TASK DESCRIPTION:
Every line of the data that contains the string "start" must be copied.

INPUT DATA below:

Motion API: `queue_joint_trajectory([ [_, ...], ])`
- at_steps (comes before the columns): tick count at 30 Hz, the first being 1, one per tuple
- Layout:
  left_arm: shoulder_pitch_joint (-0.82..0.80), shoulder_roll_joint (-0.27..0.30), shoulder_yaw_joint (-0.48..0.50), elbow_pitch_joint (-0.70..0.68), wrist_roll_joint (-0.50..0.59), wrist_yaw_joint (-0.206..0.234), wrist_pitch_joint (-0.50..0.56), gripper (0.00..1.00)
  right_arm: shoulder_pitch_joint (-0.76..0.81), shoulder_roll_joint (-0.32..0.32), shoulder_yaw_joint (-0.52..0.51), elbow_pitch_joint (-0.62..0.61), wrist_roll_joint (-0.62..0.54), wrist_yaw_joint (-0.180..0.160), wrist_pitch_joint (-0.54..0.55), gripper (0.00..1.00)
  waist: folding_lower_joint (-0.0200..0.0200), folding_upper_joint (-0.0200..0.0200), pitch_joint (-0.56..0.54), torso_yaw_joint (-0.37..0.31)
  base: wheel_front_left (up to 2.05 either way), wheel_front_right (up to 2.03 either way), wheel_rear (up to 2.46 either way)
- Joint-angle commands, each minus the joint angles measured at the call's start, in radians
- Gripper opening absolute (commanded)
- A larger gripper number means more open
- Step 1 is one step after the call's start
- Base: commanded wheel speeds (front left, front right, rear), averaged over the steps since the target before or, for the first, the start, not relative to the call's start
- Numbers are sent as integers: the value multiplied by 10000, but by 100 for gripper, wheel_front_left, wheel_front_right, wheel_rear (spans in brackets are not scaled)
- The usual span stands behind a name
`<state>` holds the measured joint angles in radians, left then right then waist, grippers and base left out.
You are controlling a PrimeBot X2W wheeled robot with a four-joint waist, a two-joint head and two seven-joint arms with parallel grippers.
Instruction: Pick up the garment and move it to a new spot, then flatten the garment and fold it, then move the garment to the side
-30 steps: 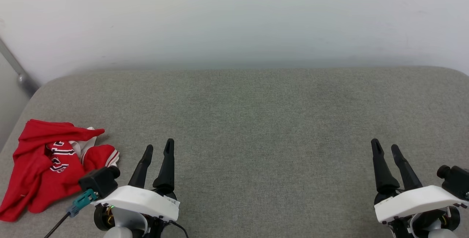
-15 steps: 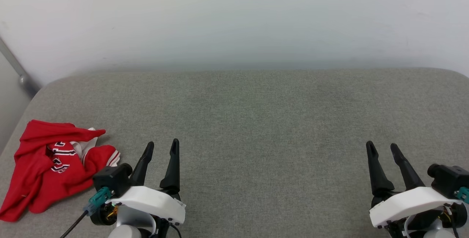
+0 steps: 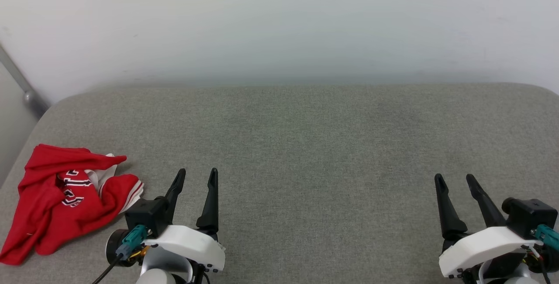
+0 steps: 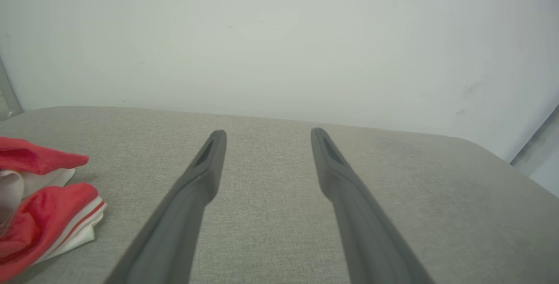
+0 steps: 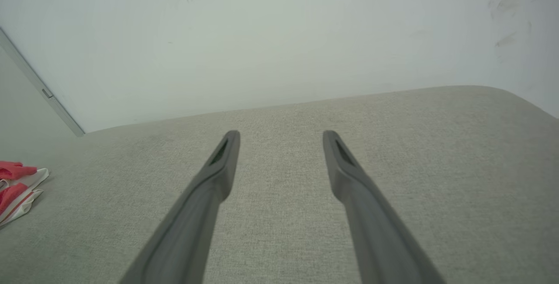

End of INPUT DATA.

RESPONSE:
- Joint-angle commands, each minus the joint angles measured at the call's start, in radians
- Step 1 is one step after the call's start
- Base: commanded wheel speeds (front left, front right, rear), averaged over the steps since the target before or, for the first, the start, not relative to the call's start

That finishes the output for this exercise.